**WHAT IS EXPECTED:**
Which lines in the records below contain the word "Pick"? Copy each of them.

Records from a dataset
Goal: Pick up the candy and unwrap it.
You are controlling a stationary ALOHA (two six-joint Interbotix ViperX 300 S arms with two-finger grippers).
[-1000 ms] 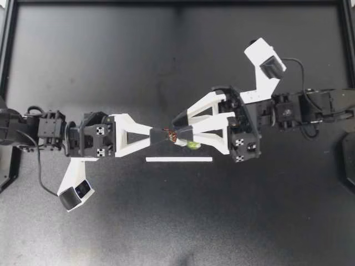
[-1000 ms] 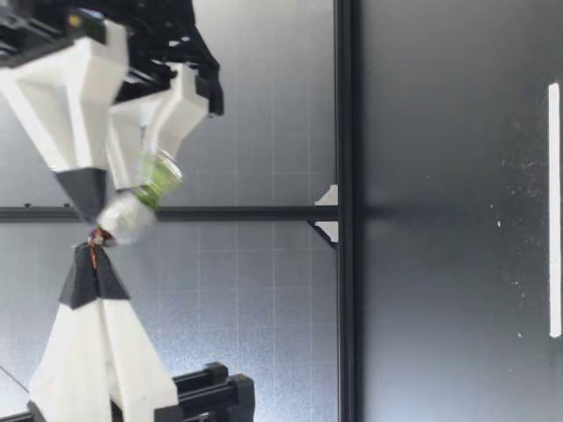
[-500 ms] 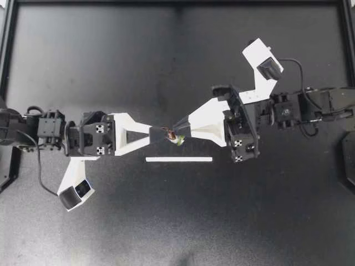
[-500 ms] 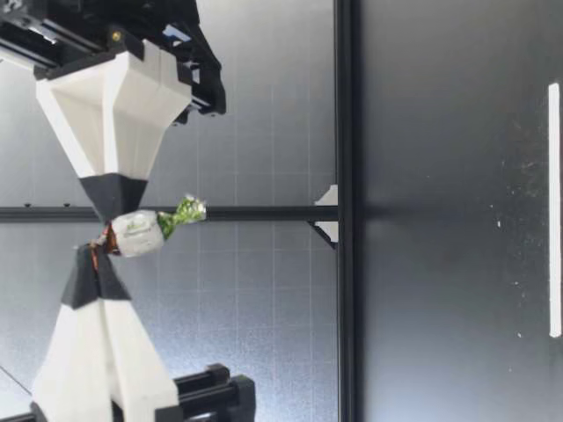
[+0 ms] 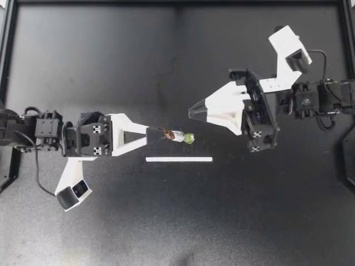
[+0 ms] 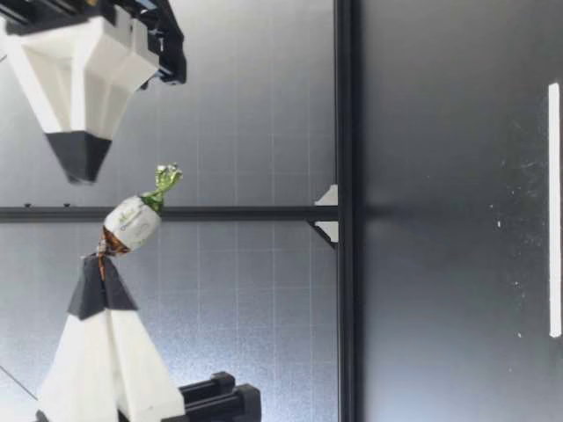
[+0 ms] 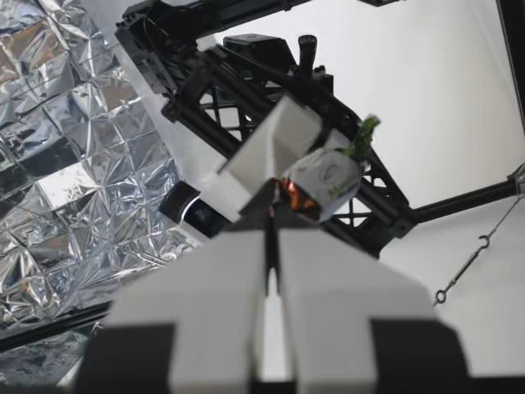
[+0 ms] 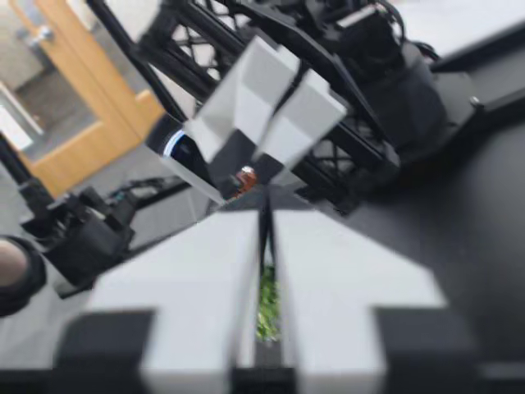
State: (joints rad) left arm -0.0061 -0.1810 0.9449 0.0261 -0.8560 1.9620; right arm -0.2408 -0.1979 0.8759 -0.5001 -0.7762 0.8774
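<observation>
My left gripper [image 5: 158, 132] is clamped on the brown twisted end of the candy [image 5: 178, 136] and holds it in the air above the dark worktop [image 5: 111, 66], green twist pointing away. A white strip [image 5: 178, 159] lies on the worktop nearby. My right gripper [image 5: 191, 112] hovers apart from the candy, fingers together, empty.

— How many grippers do we count?
— We count two: our left gripper [image 5: 157, 131] and our right gripper [image 5: 191, 112].
— And sweets?
— We find one candy [image 5: 178, 136], just the one.
— Cameras on our wrists?
— Two again: our left wrist camera [image 5: 72, 194] and our right wrist camera [image 5: 291, 50].
— What else do we tally?
— One white strip [image 5: 179, 159], lying on one table [image 5: 111, 55].
</observation>
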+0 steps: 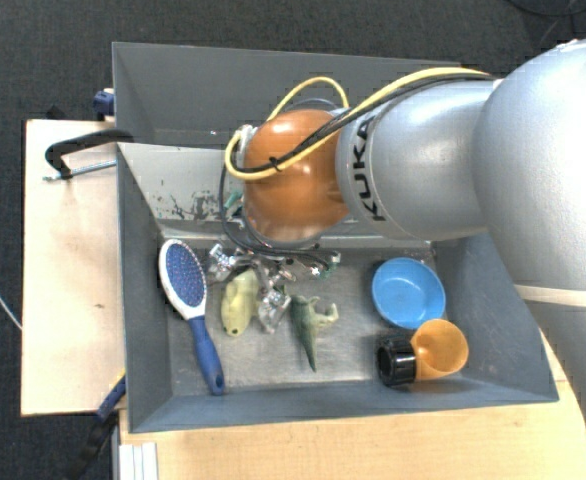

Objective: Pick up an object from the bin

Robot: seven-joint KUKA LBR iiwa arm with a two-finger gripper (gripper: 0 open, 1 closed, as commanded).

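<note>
**Low over the pale toy, left of centre in the bin**

Camera view: gripper hangs close to the floor of the bin, under the orange wrist cover, mid-frame. Spread or pressed together: cannot tell. Just left and slightly below lies a pale yellow-green toy, long axis running top to bottom of the frame. Probably the nearest candidate. Just right and below, a green dinosaur, tail toward the lower edge. Farther left, a blue hairbrush, handle slanting to the lower right. Well apart at right, a blue bowl with nothing in it, and an orange cup touching a black piece.
</note>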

**SOLUTION FOR THIS EXERCISE:**
Goal: Pick up the candy and unwrap it.
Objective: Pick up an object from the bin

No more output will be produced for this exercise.